Anyway, this particular commentary was in the context of the Oscars--the Academy Awards.  The argument that I offered there was this: The Oscars are perhaps the easiest way that we can all understand "market failure."

If the forces of the marketplace were to prevail, then the best picture is the one that earned the most at the box office.  As simple as that.  As this NY Times piece put it more recently, you can rarely have both box office hits and best picture winners at the Oscars.  Rarely ever.  The market, where consumers exercise their preferences, rarely ever picks the best picture.  The market does not always know the best.

I learnt this young--well before I knew anything about the basics of microeconomics--back in the old country.  I loved the movies made by Adoor Gopalakrishnan and Shyam Benegal and ... I didn't watch any of these awesome films in the movie halls because, well, they were never screened there.  The market was saturated with formulaic movies, of which I saw a few too.  These awesome movies that lost out in the marketplace I watched thanks to the government's television channel.  The market, as I later understood in graduate school, knows the price of everything, but never the value of anything.

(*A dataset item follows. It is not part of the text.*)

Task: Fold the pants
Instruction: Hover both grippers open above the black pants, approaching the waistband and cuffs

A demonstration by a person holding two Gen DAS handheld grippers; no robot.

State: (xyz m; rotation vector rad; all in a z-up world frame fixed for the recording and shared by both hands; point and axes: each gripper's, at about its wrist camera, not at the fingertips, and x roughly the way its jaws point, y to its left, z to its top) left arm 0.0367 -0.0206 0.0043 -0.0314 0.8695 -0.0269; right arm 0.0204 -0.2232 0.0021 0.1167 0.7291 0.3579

We need arbiters of quality. Of value. People who know serious shit who can make aesthetic judgments.  Once upon a time, academics were integral to this process.  Not anymore.
In the early 20th century, the critic I.A. Richards already perceived the tension between equality and judgment. “The expert in matters of taste is in an awkward position when he differs from the majority,” he wrote. “He is forced to say in effect, ‘I am better than you. My taste is more refined, my nature more cultured, you will do well to become more like me than you are.’”  By the waning years of the 20th century, professors concluded they needed to reframe their expertise in order to align it with egalitarianism. Therefore, they bend over backward to disguise their syllabi as value-neutral, as simply a means for students to gain cultural or political or historical knowledge. 
We have become wimps. Wusses.  Especially in the postmodernist discourse, we academics have actively pursued the opposite of making aesthetic judgement--we seem to grant every view, every preference, an equal status!  A Marvel comic-book on superheroes is as valuable to humanity as is the Ramayana or Crime and Punishment.
Many professors believe they are trying to contest that intrusion of markets into every sphere of life that goes by the name “neoliberalism.” In my experience, the professors most strident about refusing value judgments are also most committed to resisting neoliberalism. But they can’t have it both ways. 
Indeed.  I am not a huge fan of neoliberalism, nor am I a fierce critic of it either.  Which is also why many of my colleagues view me with suspicion that I am an enemy in disguise.
There’s a basic problem with the capitulation of cultural education to consumer preference. Dogmatic equality tells us: There’s nothing wrong with your taste. If you prefer a steady diet of young adult novels or reality TV shows, so what? No one has the authority to make you feel bad about your desires, to make you think you should want something else.
Such statements sound unobjectionable, even admirable. But if the academy assimilates this view — as it largely has over the past three decades — then a possibility central to humanistic education has been lost. The prospect that you might be transformed, that you might discover new modes of thought, perception, and desire, has been foreclosed.
I am always shocked with the number of students who have ever read any serious piece of literature--in high school literature classes and then in the humanities courses in college.  And then we wonder why the mind has not been opened yet.  Imagine if we had a parallel curriculum in the sciences, where we ... oh well, you get the point, I am sure.
Our work as educators is to show students forms of life and thought that they may not value, and then to help them become the kind of person who does value them. 
In a recent conversation with a guy about my age, I asked him how he became who he is after having grown up in a highly fundamentalist Christian family.  "I came to Eugene and met a whole bunch of people who thought differently," he said.  And then he read Greek and Latin classics in college. Since then, he has charted out for himself who he wanted to be.
David Hume wrote: “Many men, when left to themselves, have but a faint and dubious perception of beauty, who yet are capable of relishing any fine stroke which is pointed out to them.”
I have enormous trust in the arbiters of aesthetics.  I skip movies that Anthony Lane disses, for instance.  I am yet to watch any of the box office champs this past decade.  Yes, dammit, I know better!